The Cognition of Visual Information
Overview
Teaching: 10 min
Exercises: 10 minQuestions
How does our brain process visual information?
What attributes are pre-attentive, which ones aren’t?
How can this knowledge help us design more effective visualizations?
Objectives
Understand the difference between pre-attentive and serial processing of visual information
Understand which attributes are pre-attentive, and which ones aren’t
Apply this knowledge to improve a visualization.
Much of what follows is a summary of the excellent review paper “Attention and Visual Memory in Visualization and Computer Graphics” by Healey and Enns (website or PDF). There is lots more to say about visual perception that I can do here. For more detailed information on the topic, and some background on the underlying theories of perception, take a look at the website and PDF and the references mentioned in both. Another excellent resource is the book “Information Visualization: Perception for Design” by Colin Ware. Human perception is a fascinating topic!
How does the human brain perceive visual information? How do we go from ink on a paper, or pixels on a screen to an understanding in our minds? It might be easy to assume that whatever light falls into our eyes is perceived and stored by our brains. This is not true, however! Our eyes and brains are not cameras, passively generating more or less faithful reconstructions of reality! Healy and Enns liken visual perception to a “dynamic and ongoing construction project, where the products being built are short-lived models of the external world that are specifically designed for the current visually guided tasks of the viewer.”
There does not appear to be general-purpose vision! Instead, what we perceive when we are confronted with a scene depends on our goals, our expectations, our state of mind, and where our attention is in any given moment. There are tasks that we can perform in less than the blink of an eye (quite literally!), and there are things that we are equally just entirely blind to without expending a significant amoutn of mental effort. Designing a visualization is not simply a matter of choosing shapes and colours: it becomes the task of working with your viewer’s minds to help them make sense of the most important information you are trying to convey. The goal is to work with our brains’ strengths to guide the viewer’s attention, and make sure the brain’s weaknesses do not impede understanding.
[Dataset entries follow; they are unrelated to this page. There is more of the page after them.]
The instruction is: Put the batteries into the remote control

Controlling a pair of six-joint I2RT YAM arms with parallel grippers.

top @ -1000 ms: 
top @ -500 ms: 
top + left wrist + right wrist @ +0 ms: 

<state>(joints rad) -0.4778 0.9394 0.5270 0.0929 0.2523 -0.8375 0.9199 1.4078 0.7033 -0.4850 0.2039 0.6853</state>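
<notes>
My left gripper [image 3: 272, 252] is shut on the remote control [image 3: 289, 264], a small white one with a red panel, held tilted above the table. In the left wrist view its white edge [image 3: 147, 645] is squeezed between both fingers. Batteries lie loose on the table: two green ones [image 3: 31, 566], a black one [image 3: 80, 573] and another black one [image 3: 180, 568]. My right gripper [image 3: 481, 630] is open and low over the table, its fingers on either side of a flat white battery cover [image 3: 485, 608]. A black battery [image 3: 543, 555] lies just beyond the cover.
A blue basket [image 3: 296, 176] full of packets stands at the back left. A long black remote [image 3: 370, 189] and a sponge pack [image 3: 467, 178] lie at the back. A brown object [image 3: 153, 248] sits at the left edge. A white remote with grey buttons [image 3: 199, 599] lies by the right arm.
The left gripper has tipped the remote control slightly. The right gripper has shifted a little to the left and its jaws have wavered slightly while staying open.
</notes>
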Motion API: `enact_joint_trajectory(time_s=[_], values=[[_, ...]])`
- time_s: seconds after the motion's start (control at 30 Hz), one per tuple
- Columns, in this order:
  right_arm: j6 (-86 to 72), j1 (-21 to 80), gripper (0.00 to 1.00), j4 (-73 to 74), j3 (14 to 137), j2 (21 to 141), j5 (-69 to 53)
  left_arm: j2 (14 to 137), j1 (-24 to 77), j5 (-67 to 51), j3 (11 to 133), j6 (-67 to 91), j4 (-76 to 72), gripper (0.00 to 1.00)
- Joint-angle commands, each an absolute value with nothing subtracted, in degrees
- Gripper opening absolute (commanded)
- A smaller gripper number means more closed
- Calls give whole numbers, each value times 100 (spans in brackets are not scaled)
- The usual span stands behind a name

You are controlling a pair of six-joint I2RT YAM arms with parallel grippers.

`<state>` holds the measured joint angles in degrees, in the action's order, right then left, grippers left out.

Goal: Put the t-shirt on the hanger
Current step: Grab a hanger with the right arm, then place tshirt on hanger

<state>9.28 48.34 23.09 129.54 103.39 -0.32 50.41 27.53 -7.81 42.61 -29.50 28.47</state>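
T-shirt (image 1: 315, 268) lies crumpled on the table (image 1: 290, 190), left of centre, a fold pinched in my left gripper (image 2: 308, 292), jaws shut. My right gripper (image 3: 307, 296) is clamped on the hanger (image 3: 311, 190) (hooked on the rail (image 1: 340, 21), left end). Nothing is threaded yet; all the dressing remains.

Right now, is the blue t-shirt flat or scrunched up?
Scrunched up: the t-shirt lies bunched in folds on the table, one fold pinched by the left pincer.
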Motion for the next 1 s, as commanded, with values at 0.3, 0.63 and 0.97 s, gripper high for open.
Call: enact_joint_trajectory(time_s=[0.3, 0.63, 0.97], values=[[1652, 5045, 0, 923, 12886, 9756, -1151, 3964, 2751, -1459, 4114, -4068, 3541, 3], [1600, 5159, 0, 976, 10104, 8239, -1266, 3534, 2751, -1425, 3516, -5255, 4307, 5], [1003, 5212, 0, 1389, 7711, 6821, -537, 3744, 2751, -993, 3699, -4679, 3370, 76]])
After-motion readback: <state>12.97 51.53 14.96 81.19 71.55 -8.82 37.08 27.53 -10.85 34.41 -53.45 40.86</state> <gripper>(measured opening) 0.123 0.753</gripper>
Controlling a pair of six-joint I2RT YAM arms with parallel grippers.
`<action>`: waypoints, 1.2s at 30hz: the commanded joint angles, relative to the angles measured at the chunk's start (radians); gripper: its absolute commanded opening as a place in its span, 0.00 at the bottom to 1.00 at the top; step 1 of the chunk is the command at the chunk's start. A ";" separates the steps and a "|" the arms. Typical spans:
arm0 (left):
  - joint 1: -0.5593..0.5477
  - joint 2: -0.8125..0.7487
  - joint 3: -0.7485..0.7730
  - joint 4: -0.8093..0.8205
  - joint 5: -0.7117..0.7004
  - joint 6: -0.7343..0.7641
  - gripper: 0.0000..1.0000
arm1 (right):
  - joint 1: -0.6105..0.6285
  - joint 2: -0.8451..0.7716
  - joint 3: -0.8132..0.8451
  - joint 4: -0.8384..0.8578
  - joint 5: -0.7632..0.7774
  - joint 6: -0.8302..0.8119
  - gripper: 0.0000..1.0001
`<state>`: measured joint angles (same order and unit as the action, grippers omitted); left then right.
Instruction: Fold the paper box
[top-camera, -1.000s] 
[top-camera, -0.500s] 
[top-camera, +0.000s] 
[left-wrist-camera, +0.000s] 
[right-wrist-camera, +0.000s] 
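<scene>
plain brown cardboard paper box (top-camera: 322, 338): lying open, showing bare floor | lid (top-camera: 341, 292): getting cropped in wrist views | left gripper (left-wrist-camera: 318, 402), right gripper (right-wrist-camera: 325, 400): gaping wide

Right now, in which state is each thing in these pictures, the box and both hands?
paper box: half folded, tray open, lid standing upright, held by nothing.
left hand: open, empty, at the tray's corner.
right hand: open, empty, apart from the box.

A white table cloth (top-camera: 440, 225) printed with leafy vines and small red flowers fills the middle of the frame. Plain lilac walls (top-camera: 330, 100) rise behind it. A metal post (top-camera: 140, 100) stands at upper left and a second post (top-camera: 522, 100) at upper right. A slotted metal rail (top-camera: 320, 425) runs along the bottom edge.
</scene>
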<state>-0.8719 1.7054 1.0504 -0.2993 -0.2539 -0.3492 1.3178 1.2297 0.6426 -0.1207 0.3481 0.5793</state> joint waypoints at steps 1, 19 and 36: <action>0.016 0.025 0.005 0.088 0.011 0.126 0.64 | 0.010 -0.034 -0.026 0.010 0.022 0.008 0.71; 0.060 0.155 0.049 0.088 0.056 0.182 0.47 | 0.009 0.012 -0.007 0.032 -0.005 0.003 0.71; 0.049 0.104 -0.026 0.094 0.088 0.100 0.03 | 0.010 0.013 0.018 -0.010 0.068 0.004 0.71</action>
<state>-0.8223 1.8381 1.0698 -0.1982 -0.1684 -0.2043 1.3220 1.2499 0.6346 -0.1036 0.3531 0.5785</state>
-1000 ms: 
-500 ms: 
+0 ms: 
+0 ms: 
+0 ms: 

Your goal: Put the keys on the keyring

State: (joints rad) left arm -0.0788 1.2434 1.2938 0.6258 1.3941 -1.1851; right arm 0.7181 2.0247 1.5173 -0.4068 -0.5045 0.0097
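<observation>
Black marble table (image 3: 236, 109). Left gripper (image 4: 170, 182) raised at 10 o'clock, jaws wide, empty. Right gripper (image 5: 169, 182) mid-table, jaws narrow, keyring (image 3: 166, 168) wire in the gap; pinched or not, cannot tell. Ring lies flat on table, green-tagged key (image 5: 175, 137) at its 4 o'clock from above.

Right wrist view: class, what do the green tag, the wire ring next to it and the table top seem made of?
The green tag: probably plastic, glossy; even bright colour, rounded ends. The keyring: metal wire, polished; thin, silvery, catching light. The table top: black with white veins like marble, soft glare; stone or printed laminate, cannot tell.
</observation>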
This leads to a number of important questions to think about when designing a visualization:
Key Visualization Questions
- How should I represent my data?
- How can I highlight important values in my visualization?
- How can I ensure that viewers perceive differences in data accurately?
- What visual properties draw the eye, and our focus of attention to a particular object?
- How do we display information without producing visual confusion?
Thankfully, our brains are pretty amazing, and there are a range of strengths of visual cognition, the science of how we perceive things with our eyes, to help viewers understand our visualization.
Pre-Attentive Processing
There are a number of visual tasks that the brain can perform incredibly fast. Initially, researchers believed that these tasks happen as soon as the eye takes in an image or a scene, before our attention is directed anywhere. More recent work suggests, however, that attention plays a crucial role in all visual perception, and that we can miss important elements in a scene when our attention is directed away from them (more on that below).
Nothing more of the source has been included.